→ PROBLEM TO WORK ON:
Only one stretch of the records below is wanted: the lines from the one holding "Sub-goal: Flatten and" through the one holding "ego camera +". Return it exactly, both ends included.

----- LISTED ENTRIES -----

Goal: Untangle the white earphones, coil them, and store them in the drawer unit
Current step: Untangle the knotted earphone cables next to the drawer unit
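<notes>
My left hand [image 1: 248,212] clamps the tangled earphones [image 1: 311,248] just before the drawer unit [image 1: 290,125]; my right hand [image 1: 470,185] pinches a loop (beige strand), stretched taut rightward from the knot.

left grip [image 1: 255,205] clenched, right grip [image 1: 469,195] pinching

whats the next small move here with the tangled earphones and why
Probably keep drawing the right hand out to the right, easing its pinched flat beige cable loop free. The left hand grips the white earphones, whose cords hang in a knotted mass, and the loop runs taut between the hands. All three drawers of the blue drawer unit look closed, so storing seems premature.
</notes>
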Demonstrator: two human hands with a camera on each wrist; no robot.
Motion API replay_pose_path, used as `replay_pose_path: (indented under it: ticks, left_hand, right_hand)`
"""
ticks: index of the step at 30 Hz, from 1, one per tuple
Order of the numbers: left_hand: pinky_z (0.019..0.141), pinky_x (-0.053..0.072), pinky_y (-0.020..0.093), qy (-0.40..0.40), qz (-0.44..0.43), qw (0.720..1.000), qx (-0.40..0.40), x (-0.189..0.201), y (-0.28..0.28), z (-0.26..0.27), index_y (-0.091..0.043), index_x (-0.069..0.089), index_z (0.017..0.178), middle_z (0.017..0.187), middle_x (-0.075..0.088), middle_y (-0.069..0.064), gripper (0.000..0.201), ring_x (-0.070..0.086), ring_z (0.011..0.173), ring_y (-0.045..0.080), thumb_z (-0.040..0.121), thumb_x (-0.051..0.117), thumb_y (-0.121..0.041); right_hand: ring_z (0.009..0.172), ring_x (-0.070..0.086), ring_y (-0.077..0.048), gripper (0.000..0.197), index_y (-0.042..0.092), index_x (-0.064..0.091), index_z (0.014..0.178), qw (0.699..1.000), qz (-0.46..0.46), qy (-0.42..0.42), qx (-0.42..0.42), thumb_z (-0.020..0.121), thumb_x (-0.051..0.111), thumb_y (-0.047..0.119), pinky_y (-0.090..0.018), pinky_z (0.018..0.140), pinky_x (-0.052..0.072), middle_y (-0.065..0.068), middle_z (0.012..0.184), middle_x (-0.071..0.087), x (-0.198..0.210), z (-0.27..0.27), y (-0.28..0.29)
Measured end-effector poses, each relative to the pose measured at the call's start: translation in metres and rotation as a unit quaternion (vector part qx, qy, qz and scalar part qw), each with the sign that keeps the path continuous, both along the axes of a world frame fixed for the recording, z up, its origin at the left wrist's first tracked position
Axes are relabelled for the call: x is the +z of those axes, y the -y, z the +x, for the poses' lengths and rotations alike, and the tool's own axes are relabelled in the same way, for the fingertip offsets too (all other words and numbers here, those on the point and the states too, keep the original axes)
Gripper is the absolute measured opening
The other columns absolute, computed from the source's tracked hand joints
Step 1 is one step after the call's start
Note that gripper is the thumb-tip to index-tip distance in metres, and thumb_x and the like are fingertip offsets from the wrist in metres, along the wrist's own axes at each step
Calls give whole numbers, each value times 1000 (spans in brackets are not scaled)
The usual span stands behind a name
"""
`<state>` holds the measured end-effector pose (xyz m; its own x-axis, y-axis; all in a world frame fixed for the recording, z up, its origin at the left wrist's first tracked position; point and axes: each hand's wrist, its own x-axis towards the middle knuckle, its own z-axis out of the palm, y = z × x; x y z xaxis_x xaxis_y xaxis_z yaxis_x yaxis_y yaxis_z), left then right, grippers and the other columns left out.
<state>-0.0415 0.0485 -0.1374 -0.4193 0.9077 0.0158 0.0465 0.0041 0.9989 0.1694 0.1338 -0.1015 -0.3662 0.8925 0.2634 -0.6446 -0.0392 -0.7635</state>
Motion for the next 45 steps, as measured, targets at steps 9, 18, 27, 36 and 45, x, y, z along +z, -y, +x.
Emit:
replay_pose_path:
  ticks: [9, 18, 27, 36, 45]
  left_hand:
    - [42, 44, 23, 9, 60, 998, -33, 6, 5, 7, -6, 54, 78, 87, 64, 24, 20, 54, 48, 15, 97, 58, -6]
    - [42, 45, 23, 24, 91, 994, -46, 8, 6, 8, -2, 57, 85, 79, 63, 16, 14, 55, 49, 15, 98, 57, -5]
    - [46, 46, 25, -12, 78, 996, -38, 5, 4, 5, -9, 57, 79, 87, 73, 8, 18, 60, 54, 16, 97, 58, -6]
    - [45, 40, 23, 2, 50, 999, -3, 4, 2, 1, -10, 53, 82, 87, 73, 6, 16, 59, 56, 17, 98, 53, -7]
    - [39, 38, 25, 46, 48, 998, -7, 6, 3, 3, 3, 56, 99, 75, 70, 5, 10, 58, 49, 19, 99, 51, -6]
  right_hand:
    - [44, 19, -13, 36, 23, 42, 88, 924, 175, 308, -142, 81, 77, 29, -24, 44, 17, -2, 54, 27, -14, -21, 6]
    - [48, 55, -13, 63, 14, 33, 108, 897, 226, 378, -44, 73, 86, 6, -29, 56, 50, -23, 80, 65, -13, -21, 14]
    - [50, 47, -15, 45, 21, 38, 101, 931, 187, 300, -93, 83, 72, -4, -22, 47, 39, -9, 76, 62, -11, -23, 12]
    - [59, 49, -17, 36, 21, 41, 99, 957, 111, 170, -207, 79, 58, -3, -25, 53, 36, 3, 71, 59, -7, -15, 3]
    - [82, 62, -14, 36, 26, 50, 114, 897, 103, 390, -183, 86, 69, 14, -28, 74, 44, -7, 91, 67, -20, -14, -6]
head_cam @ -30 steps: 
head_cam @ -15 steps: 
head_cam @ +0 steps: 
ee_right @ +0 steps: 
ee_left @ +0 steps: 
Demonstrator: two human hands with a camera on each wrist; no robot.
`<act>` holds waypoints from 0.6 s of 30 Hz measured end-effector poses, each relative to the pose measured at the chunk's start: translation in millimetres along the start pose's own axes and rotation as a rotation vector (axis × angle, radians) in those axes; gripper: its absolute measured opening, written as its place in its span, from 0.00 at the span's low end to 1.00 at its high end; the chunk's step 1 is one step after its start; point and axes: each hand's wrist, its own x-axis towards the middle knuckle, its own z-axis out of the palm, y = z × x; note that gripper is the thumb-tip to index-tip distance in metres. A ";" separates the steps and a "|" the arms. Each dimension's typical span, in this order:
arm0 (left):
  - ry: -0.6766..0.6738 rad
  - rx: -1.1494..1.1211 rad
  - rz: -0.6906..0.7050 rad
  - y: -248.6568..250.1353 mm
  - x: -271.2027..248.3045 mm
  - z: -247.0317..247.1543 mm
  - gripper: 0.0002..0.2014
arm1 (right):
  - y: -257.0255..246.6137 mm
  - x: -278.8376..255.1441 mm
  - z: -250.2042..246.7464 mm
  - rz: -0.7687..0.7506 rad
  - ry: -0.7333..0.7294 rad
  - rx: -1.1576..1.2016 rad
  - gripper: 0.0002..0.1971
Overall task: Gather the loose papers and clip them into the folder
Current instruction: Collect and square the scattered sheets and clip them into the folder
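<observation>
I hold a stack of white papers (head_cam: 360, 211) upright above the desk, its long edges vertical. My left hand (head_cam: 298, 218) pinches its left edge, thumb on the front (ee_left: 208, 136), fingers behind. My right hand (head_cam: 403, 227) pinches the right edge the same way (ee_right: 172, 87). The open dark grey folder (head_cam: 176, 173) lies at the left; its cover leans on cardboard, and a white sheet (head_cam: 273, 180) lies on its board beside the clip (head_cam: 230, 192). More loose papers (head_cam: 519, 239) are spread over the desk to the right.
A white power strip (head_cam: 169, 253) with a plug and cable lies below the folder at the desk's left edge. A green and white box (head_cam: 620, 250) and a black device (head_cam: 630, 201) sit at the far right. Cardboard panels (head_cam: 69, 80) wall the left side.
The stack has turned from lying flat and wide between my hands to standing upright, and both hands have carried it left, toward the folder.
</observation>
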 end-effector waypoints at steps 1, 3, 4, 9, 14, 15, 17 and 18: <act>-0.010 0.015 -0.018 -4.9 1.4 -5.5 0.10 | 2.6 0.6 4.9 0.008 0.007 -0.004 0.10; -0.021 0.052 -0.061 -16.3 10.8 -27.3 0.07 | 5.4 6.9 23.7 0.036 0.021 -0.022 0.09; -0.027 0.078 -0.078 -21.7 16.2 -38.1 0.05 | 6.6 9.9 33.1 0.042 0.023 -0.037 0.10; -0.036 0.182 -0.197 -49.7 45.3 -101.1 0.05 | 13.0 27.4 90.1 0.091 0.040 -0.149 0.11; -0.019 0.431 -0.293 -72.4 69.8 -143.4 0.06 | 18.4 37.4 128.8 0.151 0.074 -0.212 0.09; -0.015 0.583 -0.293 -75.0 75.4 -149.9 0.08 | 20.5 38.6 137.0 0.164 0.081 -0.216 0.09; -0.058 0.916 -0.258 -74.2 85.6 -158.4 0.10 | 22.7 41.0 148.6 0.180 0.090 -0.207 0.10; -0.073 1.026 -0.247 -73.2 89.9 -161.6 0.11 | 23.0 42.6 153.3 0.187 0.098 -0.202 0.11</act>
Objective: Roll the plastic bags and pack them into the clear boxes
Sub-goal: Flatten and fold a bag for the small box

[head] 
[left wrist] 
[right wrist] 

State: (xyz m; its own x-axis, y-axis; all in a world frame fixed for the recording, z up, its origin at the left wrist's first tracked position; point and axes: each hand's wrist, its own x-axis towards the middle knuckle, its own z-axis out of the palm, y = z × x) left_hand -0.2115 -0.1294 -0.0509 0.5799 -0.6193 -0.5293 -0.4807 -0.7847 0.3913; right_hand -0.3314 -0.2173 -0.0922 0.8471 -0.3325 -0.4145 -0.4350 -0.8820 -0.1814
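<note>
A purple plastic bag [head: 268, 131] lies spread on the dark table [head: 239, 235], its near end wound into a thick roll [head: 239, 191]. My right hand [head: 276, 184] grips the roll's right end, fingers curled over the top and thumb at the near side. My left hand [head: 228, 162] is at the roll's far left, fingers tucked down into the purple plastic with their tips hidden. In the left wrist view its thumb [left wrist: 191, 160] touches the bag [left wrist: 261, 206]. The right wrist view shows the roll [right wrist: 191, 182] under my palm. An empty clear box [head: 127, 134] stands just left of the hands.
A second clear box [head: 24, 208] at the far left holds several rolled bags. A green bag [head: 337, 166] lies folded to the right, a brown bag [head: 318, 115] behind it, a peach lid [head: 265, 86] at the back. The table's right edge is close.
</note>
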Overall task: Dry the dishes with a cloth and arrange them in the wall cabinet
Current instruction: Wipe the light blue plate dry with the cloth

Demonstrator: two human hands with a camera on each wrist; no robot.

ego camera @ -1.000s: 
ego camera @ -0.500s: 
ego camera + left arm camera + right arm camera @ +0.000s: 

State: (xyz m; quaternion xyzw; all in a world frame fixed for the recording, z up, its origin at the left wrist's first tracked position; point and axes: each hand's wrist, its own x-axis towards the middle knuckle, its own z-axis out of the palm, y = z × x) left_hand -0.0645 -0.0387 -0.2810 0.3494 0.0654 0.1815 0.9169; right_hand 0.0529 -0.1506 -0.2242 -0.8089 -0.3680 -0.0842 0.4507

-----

→ RESULT FOR THIS EXERCISE:
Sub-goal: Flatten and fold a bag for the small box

[head] 
[left wrist] 
[right wrist] 

State: (xyz m; its own x-axis, y-axis; all in a world frame fixed for the recording, z up, its origin at the left wrist's first tracked position; point and axes: each hand's wrist, its own x-axis towards the middle knuckle, its own z-axis out of the palm, y = z × x) left_hand -0.2115 -0.1294 -0.0509 0.5799 -0.6193 -0.5293 -0.4807 -0.7847 0.3913; right_hand -0.3314 -0.2173 -0.0922 0.8471 -0.3325 -0.4145 -0.4350 -0.8820 -0.1814
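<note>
A purple plastic bag [head: 268, 131] lies spread on the dark table [head: 239, 235], its near end wound into a thick roll [head: 239, 191]. My right hand [head: 276, 184] grips the roll's right end, fingers curled over the top and thumb at the near side. My left hand [head: 228, 162] is at the roll's far left, fingers tucked down into the purple plastic with their tips hidden. In the left wrist view its thumb [left wrist: 191, 160] touches the bag [left wrist: 261, 206]. The right wrist view shows the roll [right wrist: 191, 182] under my palm. An empty clear box [head: 127, 134] stands just left of the hands.
A second clear box [head: 24, 208] at the far left holds several rolled bags. A green bag [head: 337, 166] lies folded to the right, a brown bag [head: 318, 115] behind it, a peach lid [head: 265, 86] at the back. The table's right edge is close.
</note>
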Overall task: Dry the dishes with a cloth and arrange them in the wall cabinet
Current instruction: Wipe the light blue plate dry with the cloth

Demonstrator: two human hands with a camera on each wrist; no robot.

ego camera @ -1.000s: 
ego camera @ -0.500s: 
ego camera + left arm camera + right arm camera @ +0.000s: 

The given output is complete.